In this article, we’ll explore Australian laws that relate to copyright regulations for authors in more detail, including how to protect your own written work and avoid infringing on anyone else’s intellectual property.
What is copyright?
Copyright recognises and protects the intellectual property (IP) in a creative work, including written words, that someone produces. In Australia, the Copyright Act 1968 (Cth) automatically covers text, photos, illustrative artwork and music (among other forms of creative work) for the lifespan of the person who produced it, plus 70 years after their death. (Depending on the type of creative work, there are some variations to this ruling, but this is the criteria that mostly applies to writers.) This means other people cannot copy, adapt, perform or publish your creative work (even online) without your written permission until 70 years after you die. Likewise, you cannot do the same thing to another writer’s or artist’s work.
How can you protect your written words and avoid infringing on other creatives’ IP?
Possibly you’ve come across a quote or phrase in a poem or song that you’d like to incorporate in your book? You may think it is fair game to do so because those words are well-known in the public sphere; however, this is an incorrect assumption. Your written content is protected by copyright law and so are other writers’ texts. As an author, it is important for you to be aware of copyright law because it will help you to not only deal with other people’s copyrighted material correctly, but also protect your own.
Even when you paraphrase another writer’s content, you may still need to obtain their written permission to use their IP for your own commercial gain. There are a couple of provisions within copyright law that may allow the use of someone else’s work, but they are very specific.

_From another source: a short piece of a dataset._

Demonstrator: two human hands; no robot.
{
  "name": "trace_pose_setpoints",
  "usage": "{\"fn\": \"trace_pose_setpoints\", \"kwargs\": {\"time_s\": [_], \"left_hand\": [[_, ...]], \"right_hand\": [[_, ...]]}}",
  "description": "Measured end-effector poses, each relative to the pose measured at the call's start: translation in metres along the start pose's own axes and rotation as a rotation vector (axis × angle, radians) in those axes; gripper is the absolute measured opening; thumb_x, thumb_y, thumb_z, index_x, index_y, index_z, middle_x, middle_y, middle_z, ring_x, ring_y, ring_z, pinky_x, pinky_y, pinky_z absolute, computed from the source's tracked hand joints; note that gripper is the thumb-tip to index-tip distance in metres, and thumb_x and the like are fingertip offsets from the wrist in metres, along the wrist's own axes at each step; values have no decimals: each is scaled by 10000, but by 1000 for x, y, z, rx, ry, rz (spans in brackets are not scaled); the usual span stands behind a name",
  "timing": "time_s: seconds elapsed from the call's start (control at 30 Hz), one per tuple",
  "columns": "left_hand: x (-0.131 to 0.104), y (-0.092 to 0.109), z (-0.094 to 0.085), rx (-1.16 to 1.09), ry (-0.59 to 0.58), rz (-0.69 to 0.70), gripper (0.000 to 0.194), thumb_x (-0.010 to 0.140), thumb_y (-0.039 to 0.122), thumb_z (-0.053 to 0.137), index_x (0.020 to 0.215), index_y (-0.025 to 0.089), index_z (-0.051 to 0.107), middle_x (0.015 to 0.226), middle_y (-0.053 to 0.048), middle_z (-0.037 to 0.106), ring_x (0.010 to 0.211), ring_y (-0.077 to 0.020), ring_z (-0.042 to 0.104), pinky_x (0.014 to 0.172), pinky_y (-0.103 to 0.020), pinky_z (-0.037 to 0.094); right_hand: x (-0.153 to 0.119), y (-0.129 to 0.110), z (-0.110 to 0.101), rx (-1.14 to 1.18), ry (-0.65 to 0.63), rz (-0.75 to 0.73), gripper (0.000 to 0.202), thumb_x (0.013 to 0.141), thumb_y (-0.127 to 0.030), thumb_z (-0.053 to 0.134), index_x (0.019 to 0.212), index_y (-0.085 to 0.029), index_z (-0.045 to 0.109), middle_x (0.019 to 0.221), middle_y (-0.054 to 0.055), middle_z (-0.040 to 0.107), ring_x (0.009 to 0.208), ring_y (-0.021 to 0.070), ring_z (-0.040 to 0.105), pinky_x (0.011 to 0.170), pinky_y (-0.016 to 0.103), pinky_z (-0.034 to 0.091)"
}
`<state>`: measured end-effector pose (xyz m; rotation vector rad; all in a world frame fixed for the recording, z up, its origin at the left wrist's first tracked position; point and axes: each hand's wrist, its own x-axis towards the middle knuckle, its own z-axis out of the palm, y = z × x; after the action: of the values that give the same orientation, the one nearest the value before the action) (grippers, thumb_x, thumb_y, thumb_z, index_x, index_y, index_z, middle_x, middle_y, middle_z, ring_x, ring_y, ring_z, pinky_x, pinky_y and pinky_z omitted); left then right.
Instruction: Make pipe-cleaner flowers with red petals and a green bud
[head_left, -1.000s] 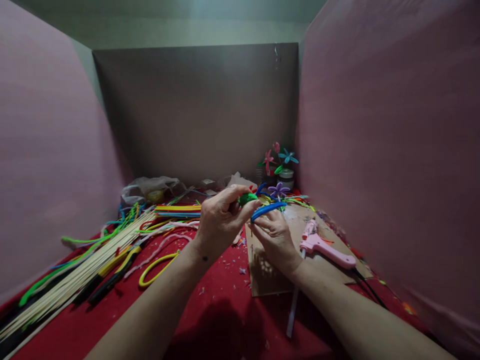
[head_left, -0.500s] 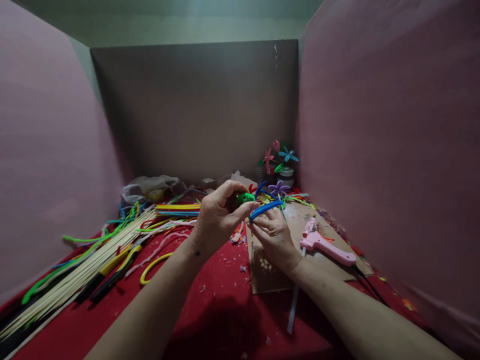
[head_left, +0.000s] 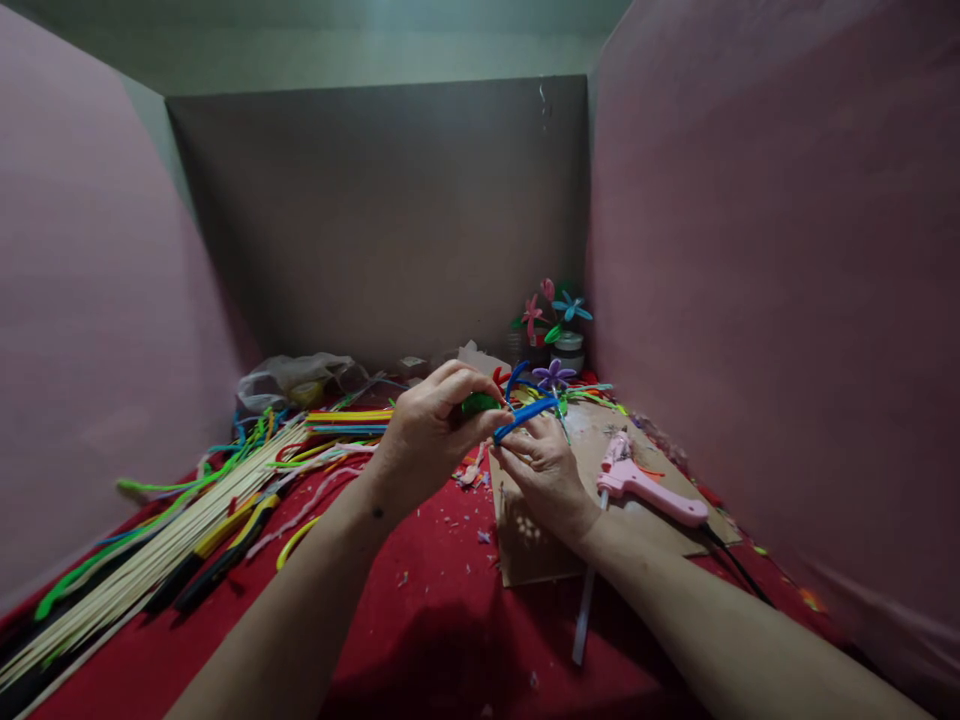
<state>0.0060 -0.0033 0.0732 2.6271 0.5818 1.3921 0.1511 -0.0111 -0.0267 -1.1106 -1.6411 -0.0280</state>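
Observation:
My left hand (head_left: 439, 415) is closed, thumb and fingers pinching near a fuzzy green pipe-cleaner piece (head_left: 480, 402). Just to the right, my right hand (head_left: 544, 475) is closed on a looped blue pipe cleaner (head_left: 529, 415), which slants up to the right. The two hands nearly meet at the loop's lower end. Behind the fingers another blue strand rises; whether it joins the loop I cannot tell. A purple pipe-cleaner flower (head_left: 553, 375) shows just beyond my right hand.
Pink glue gun (head_left: 652, 490) lies on a cardboard sheet (head_left: 540, 565) at right, its glue stick jutting forward. Pliers (head_left: 217, 545), wooden sticks (head_left: 165, 540) and colored pipe cleaners (head_left: 349, 420) spread over the red cloth (head_left: 420, 640) at left. Finished flowers (head_left: 555, 310) stand at the back.
My left hand has moved slightly left, and less of the green piece shows. The blue loop appears narrower and a little lower. The whole view has shifted slightly.

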Motion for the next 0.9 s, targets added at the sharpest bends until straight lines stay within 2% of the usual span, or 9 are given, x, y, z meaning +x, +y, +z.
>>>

The best practice is to share the relevant passages with the original author and request their written permission to use them in your book.
Red alert regarding song lyrics!
Songwriters, in particular, are very protective of their creative content, and copyright laws reflect their desire to restrict free use of their lyrics in books. If you feel it is vital to include a quote from a song, the best option is to write to the musician to seek their permission. They will want to know the context of how their words will be used and could potentially charge you a hefty fee to grant permission to use their original content.
In light of these considerations, you might want to rethink including song lyrics in your book due to the associated costs and the delay involved while you apply for written permission.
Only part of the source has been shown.